Discretion is a standard feature of professional close protection in the Netherlands. Most corporate principals are not served by a visible security detail — it signals threat, generates media attention, and affects the principal's ability to function normally. Mission Support provides close protection in a format calibrated to the principal's environment: suited CPOs in a business context, unmarked vehicles in low-profile operations, and operational invisibility to all but the principal and their immediate team.
Who is engaging close-protection services in the Netherlands in 2026
The buyer profile for close protection in the Netherlands has broadened materially over the past 18 months. Historically, CPO services were concentrated in the diplomatic and governmental sector — principals with official protection requirements supplemented by private providers for uncovered periods — and in a narrow band of financial services executives with known personal threat profiles. In 2026, the buyer profile includes a wider corporate segment.
C-suite executives at companies involved in ESG-contentious industries — energy, agriculture, construction, financial institutions with fossil-fuel portfolios — are increasingly being assessed for personal risk that their corporate security teams had not previously treated as a close-protection trigger.

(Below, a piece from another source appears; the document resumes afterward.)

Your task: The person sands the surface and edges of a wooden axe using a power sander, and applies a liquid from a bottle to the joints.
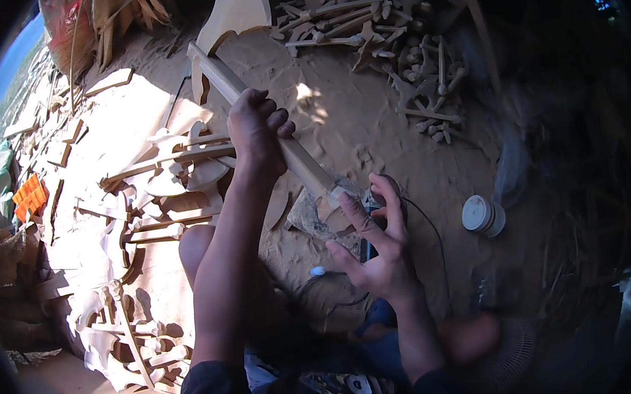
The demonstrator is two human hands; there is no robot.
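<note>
My left hand point(257, 130) is wrapped round the pale handle of a wooden axe point(308, 163), which slants from upper left down to the middle. Its broad, flat blade point(240, 10) shows at the far end. My right hand point(382, 255) is at the handle's near end with its fingers spread; one fingertip seems to touch the wood. Partly hidden behind that hand is a dark object point(369, 245), and a black cable point(434, 231) runs close by. A greyish, dusty piece point(306, 217) lies below the handle's end.
Several wooden axes and cut pieces point(183, 160) lie on the sunlit ground to the left. A heap of similar wooden pieces point(359, 18) is at the far right. A white lidded tub point(482, 215) stands to the right. Orange pieces point(29, 198) lie far left.
</note>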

The common indicator is not a specific threat — it is the combination of high individual visibility, industry-linked protest infrastructure, and movement predictability that creates vulnerability even without a named hostile actor.
International principals engaged with The Hague's legal and diplomatic environment represent a consistently elevated segment: ICC defendants, witnesses, and counsel; parties to ICJ proceedings; and staff of international organisations who face heightened personal risk associated with their institutional role. For these principals, close protection in The Hague is a recurring requirement, not a one-off response to a specific incident.

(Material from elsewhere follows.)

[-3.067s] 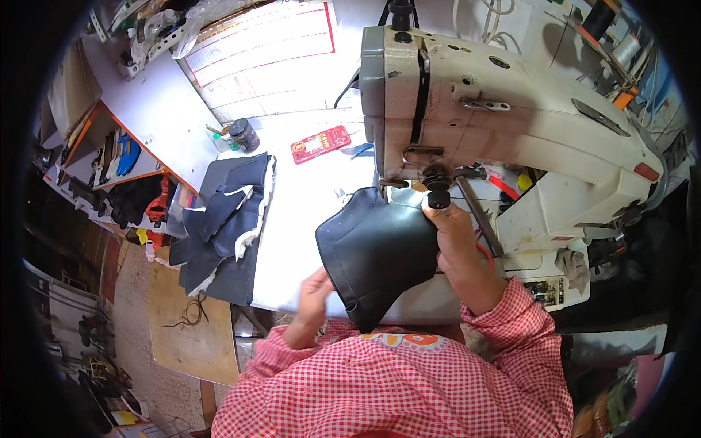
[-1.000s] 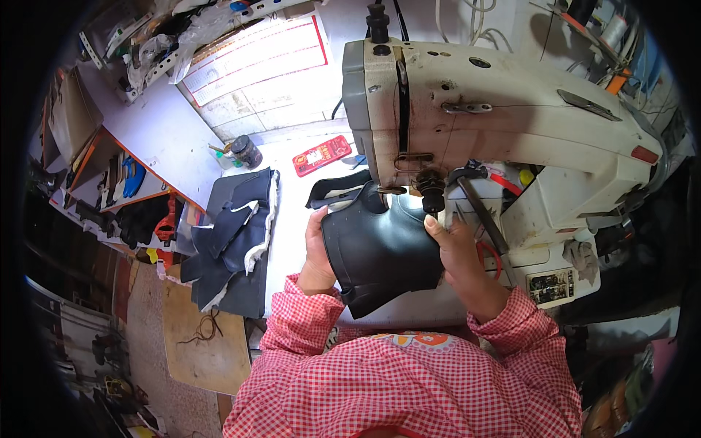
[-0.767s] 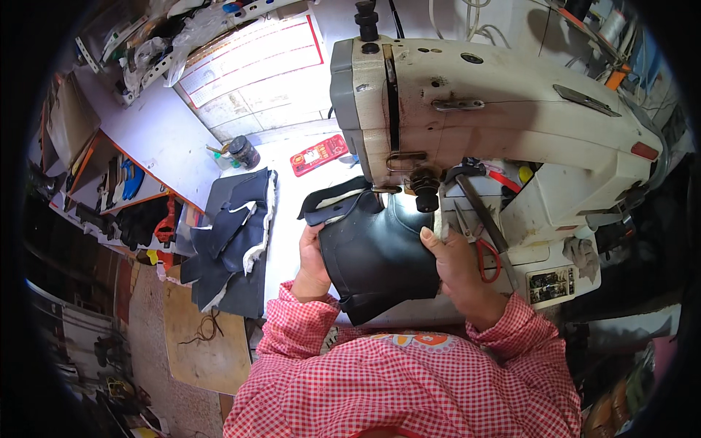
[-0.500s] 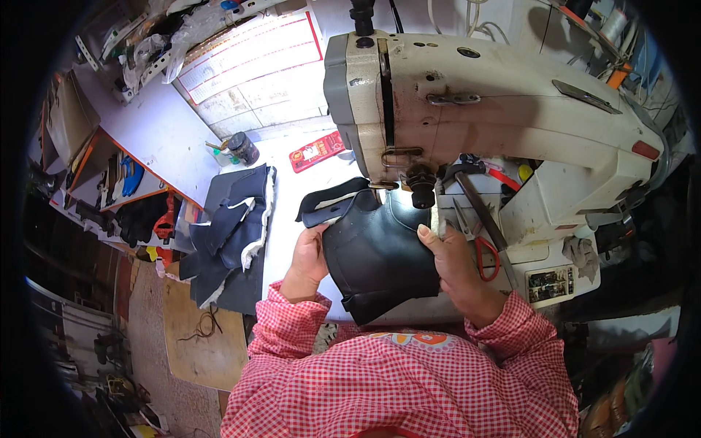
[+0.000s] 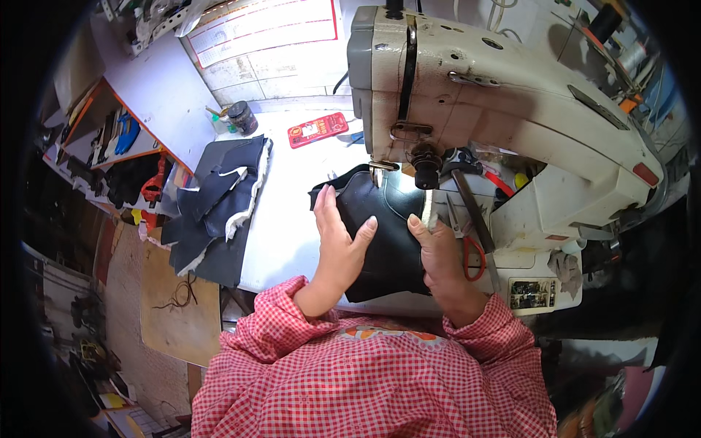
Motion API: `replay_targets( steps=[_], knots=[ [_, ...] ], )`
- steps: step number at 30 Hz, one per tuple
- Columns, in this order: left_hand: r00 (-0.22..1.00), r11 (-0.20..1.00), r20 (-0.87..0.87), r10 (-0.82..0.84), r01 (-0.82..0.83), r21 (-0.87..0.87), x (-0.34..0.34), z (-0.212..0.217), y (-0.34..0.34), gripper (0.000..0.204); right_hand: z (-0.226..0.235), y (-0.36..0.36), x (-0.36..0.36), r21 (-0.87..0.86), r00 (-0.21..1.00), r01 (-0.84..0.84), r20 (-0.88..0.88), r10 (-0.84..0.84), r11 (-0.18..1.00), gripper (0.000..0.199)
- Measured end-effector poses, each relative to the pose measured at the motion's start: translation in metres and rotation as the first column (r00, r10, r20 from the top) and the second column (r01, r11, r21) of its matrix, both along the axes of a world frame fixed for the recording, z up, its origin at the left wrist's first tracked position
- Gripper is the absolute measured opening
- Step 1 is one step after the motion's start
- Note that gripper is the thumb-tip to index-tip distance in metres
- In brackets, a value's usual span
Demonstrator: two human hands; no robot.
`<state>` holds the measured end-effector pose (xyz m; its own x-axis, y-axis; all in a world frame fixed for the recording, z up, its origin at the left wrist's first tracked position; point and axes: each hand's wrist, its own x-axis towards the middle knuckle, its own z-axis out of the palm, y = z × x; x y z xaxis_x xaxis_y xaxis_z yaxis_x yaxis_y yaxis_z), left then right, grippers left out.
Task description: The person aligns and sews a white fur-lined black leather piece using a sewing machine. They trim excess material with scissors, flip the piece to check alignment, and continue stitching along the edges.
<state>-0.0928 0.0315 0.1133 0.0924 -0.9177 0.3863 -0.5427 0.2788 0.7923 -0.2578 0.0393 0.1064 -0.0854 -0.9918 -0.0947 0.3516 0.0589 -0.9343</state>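
Observation:
A black leather piece (image 5: 387, 241) with a pale fleecy lining lies under the needle area of the beige sewing machine (image 5: 482, 87). My left hand (image 5: 339, 237) rests on its left part, fingers stretched out and thumb apart. At the right edge, my right hand (image 5: 443, 259) grips the leather, thumb on top and the other fingers hidden beneath. The far left edge of the piece is folded up into a raised flap. The machine's head hides the far end of the leather.
Left on the table sits a pile of black fleece-lined pieces (image 5: 219, 193). Behind are a dark jar (image 5: 242, 118) and a red phone-shaped item (image 5: 318, 130). Right of the leather lie red-handled scissors (image 5: 474, 257), a hammer-like tool (image 5: 473, 212) and a tray of small parts (image 5: 531, 293).
My left hand has let go of the leather's left edge and now lies flat on top of it. The right hand keeps its grip. The whole view has shifted somewhat.

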Motion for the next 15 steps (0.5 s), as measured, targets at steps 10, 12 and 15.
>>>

When to engage a close-protection provider — the decision framework
The decision to engage close protection is not binary. Most organisations benefit from beginning with a threat and vulnerability assessment — a documented review of the principal's risk profile, exposure indicators, and current security provisions. The output is a recommendation that may range from 'no action required at this time, review in six months' to 'immediate close-protection deployment is warranted.' This assessment typically takes two to three working days and is significantly cheaper than a reactive deployment after an incident.
The clearest triggers for engaging a close-protection provider: a principal has received a credible explicit threat; surveillance of a principal (physical or digital) has been detected or is suspected; a principal has been approached, followed, or confronted in a non-event context; the principal is named in activist targeting material; the principal is travelling to a destination the Dutch Ministry of Foreign Affairs rates at elevated risk; or the principal's industry or public profile has placed them in a recognised targeting category. If two or more of these indicators are present, the threshold for engagement has been crossed.
Mission Support provides initial threat assessments as the entry point for every close-protection engagement. For principals where the assessment concludes that full CPO deployment is not yet warranted, we provide a written baseline that documents the current risk picture and the specific indicators that would trigger escalation — so the organisation is not starting from zero if the situation changes.